*HOW TO COMPLETE THIS TASK*.
Write only the count of lines that hold the word "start" in the listing.

*DATA EXCERPT*.
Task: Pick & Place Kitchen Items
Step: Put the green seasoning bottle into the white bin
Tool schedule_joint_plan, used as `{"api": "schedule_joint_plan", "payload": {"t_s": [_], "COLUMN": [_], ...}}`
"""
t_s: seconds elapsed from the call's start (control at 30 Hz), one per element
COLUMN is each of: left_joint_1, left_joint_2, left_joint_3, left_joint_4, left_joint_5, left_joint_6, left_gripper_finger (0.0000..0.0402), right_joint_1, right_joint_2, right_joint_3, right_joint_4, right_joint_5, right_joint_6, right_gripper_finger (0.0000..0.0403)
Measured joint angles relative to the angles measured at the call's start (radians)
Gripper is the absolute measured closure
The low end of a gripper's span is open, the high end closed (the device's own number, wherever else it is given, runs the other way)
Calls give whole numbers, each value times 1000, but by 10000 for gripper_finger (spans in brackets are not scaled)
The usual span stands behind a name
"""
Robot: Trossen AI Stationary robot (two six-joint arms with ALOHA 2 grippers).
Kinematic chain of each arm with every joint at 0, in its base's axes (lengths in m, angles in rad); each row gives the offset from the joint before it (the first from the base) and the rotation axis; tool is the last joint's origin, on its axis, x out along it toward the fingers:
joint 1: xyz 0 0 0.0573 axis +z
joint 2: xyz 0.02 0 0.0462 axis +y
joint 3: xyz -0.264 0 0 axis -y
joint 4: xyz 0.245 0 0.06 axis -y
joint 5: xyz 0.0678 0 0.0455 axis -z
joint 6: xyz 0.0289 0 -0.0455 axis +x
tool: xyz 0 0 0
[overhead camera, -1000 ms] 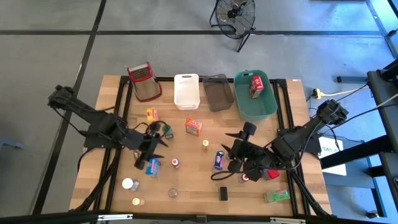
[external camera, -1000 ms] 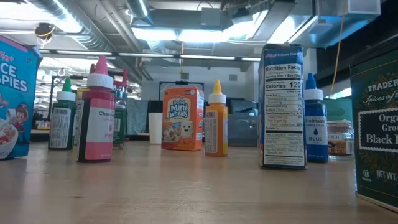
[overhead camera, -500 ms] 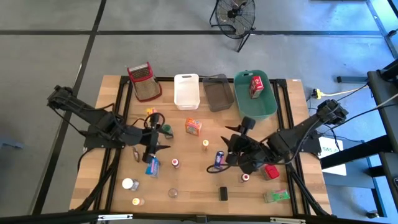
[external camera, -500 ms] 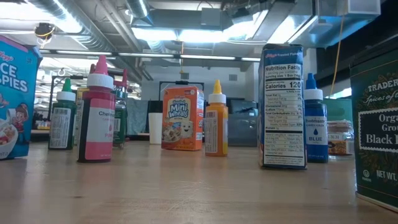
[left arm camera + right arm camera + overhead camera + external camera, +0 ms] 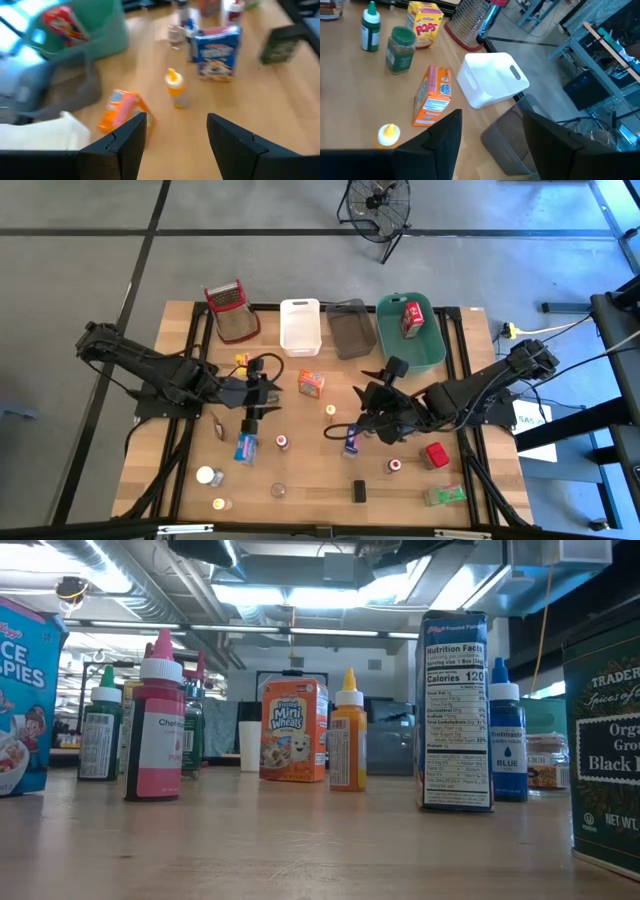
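Note:
Kitchen items stand scattered on the wooden table (image 5: 180, 430): an orange box (image 5: 311, 384), a yellow-capped bottle (image 5: 330, 411), two blue boxes (image 5: 352, 437) (image 5: 246, 447), a yellow box (image 5: 243, 363) and a red box (image 5: 436, 455). My left gripper (image 5: 266, 392) hovers open left of the orange box (image 5: 122, 107), fingers (image 5: 125, 142) apart with nothing between them. My right gripper (image 5: 350, 405) hovers open right of the yellow-capped bottle, above the blue box; its view shows the orange box (image 5: 432, 95) and a green-lidded jar (image 5: 400, 47) ahead.
Along the far edge stand a red-rimmed wire basket (image 5: 230, 310), a white bin (image 5: 300, 326), a grey bin (image 5: 350, 328) and a green bin (image 5: 425, 350) with a red box (image 5: 412, 317) inside. Small capped bottles (image 5: 207, 476), a black box (image 5: 359, 490) and a green packet (image 5: 445, 495) stand near the front.
Both grippers have swung toward the table's far edge and toward the middle: the left one up and rightward toward the orange box, the right one leftward past the red box to above the blue box. Both stay open. No item has moved.

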Motion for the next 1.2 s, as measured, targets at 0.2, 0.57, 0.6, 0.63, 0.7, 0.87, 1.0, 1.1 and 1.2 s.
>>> {"api": "schedule_joint_plan", "payload": {"t_s": [0.2, 0.57, 0.6, 0.63, 0.7, 0.87, 1.0, 1.1, 1.2], "left_joint_1": [-10, -15, -15, -15, -15, -15, -15, 17, 86], "left_joint_2": [-6, -5, -4, -1, 0, 4, 4, 4, 4], "left_joint_3": [0, 0, 0, 0, 0, -1, -3, -5, -5], "left_joint_4": [0, -1, -2, -7, -28, -71, -91, -144, -224], "left_joint_5": [-28, 74, 76, 76, 76, 41, 32, 20, 8], "left_joint_6": [56, -6, -17, -30, -59, -59, -70, -152, -206], "left_gripper_finger": [198, 150, 141, 132, 115, 91, 89, 90, 89], "right_joint_1": [-14, -13, -13, -13, -13, -10, -9, -9, -9], "right_joint_2": [0, 0, 0, 0, 0, -1, 0, 0, 0], "right_joint_3": [-5, -8, -8, -8, -8, -8, -8, -8, -8], "right_joint_4": [-5, -15, -14, -15, -14, -15, -15, -15, -16], "right_joint_5": [0, -10, -15, -24, -38, -39, -80, -98, -113], "right_joint_6": [1, 0, 0, 0, 2, 8, 8, 10, 11], "right_gripper_finger": [192, 192, 192, 192, 192, 192, 192, 192, 192]}}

*RESULT BELOW*.
2